In the US 2020 is an election year and equities are expected to perform well, as Republicans are determined to win the elections versus Democrats. On a macro level, GDP is at 2.1%, interest rates at 1.75% and inflation at 2.3%.

In Europe, markets underperformed the US, mainly due to fears that recovery is not imminent. Nevertheless, there are opportunities for positions in the event of market corrections, but low inflation and marginal consumption do not provide the leeway for Central Bank (ECB) to increase rates, even for psychological reasons. However, 2020 is expected to be a positive year with medium to high volatility.

Brexit is underway and Great Britain may soon enter a recovery phase, following the initial market and currency shock.

In Greece, bonds had a positive month, especially after the new issuance of the 15-year government bond, which attracted €2.5bln from the capital markets with a yield to maturity of less than 1.9%.

The EUR/USD moved in favour of the dollar and is expected to continue as the European currency hardly justifies the economic stagnation. The 1.08 area is the next target and is expected to be reached by the time of coming elections, should there be no further geopolitical turbulence.

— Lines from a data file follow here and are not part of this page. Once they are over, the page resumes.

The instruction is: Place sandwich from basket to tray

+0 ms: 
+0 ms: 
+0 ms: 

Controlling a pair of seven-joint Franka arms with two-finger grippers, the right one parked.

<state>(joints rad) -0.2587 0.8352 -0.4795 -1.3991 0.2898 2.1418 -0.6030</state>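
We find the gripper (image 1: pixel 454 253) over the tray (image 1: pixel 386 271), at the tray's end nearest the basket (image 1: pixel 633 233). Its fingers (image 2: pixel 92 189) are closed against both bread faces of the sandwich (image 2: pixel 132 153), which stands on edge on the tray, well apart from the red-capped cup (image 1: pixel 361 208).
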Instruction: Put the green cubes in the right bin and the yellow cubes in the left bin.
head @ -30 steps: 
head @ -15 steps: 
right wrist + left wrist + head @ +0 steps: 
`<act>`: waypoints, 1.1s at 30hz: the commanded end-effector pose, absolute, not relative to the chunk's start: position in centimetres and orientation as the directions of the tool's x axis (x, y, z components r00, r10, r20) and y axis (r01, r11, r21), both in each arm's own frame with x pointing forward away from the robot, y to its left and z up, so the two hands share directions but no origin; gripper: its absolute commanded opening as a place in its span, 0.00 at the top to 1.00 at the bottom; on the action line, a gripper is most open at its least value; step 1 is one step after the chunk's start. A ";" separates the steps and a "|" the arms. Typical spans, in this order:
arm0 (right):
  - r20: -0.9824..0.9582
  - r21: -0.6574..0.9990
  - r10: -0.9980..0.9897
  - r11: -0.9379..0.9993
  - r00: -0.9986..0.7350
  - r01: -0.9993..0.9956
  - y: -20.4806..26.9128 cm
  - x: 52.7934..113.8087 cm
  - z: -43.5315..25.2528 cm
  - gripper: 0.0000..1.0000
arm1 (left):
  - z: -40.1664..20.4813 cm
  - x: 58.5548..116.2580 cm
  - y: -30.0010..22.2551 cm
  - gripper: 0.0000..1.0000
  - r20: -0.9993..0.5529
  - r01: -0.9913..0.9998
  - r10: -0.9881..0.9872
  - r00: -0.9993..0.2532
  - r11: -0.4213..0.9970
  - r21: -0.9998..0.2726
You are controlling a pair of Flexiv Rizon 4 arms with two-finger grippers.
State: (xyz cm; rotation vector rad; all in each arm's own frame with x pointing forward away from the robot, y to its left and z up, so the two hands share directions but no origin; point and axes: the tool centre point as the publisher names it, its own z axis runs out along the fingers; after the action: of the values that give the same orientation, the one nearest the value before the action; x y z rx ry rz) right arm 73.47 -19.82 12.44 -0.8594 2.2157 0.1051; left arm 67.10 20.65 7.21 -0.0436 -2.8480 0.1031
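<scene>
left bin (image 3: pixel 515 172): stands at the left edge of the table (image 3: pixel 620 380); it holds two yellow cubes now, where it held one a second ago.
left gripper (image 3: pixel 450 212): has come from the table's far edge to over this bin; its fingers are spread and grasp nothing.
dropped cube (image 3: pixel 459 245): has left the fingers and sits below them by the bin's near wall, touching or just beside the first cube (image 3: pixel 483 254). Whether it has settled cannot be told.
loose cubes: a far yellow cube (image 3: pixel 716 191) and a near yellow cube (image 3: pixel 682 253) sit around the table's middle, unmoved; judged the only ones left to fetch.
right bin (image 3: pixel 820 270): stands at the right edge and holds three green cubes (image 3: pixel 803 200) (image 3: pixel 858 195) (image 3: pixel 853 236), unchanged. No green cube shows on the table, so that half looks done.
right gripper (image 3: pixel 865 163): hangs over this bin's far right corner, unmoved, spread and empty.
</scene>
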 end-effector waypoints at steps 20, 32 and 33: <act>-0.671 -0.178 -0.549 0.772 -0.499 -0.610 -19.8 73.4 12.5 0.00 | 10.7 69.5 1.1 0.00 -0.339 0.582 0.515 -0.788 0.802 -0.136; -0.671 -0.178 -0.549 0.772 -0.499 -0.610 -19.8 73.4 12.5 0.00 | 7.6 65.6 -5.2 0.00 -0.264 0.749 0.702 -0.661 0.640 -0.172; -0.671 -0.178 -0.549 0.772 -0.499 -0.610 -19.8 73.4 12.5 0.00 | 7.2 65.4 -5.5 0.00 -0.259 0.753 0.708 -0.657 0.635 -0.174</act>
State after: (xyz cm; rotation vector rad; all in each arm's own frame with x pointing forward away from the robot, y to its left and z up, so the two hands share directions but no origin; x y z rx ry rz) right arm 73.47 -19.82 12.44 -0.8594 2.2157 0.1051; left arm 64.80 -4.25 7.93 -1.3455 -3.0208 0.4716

Preference weighs on the US equities versus the European ones (0 positions). Government Bonds have marginal returns, while Corporate Bonds bear higher risk to meet their potential return. US Equities are the 80% of the total portfolio, of which the technological sector comprises 60%. Cash is retained at increased levels, as corrections are often buying opportunities.

US Manufacturing – Finance and Insurance (Source: Bloomberg)
Euro-Area Inflation (Source: Bloomberg)
EUR/USD (Source: Bloomberg)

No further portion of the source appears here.